» Work instruction
Repeat, exactly and in full, the lines of the listing below, but without any pictures.

[Exercise data]

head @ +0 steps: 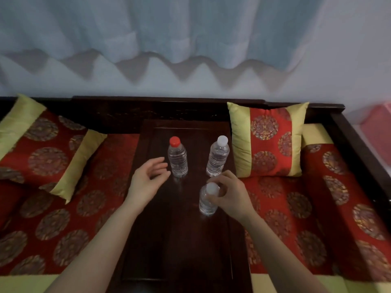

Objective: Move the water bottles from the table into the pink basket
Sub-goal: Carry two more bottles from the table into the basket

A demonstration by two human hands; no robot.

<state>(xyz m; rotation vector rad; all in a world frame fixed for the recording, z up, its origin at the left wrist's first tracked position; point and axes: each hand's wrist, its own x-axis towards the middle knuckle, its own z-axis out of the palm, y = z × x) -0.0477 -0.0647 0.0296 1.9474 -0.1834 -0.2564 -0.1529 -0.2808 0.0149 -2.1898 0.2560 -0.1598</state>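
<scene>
Three clear water bottles stand upright on the dark wooden table (182,240). The red-capped bottle (177,159) is at the back left, and my left hand (148,178) hovers just left of it with fingers apart, not touching. A white-capped bottle (218,157) stands at the back right. The nearest white-capped bottle (206,205) is gripped around its neck by my right hand (228,193). The pink basket (378,125) shows partly at the far right edge, beyond the sofa's arm.
The table sits on a dark wooden sofa with red patterned cushions on both sides. A red and yellow pillow (268,142) leans right of the table, another pillow (40,149) lies at the left. A pale curtain hangs behind.
</scene>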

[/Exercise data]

» Response to this exercise
head @ +0 steps: 

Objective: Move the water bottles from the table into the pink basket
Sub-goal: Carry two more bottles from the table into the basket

A demonstration by two human hands; no robot.

<state>(xyz m; rotation vector rad; all in a world frame fixed for the recording, z up, its origin at the left wrist's first tracked position; point and axes: each hand's wrist, its own x-axis towards the middle knuckle, its own z-axis out of the palm, y = z × x) -0.0477 -0.0647 0.0296 1.9474 -0.1834 -0.2564 -0.1529 -0.2808 0.0149 -2.1898 0.2560 -0.1598</state>
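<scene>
Three clear water bottles stand upright on the dark wooden table (182,240). The red-capped bottle (177,159) is at the back left, and my left hand (148,178) hovers just left of it with fingers apart, not touching. A white-capped bottle (218,157) stands at the back right. The nearest white-capped bottle (206,205) is gripped around its neck by my right hand (228,193). The pink basket (378,125) shows partly at the far right edge, beyond the sofa's arm.
The table sits on a dark wooden sofa with red patterned cushions on both sides. A red and yellow pillow (268,142) leans right of the table, another pillow (40,149) lies at the left. A pale curtain hangs behind.
</scene>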

The exercise asks for nothing more.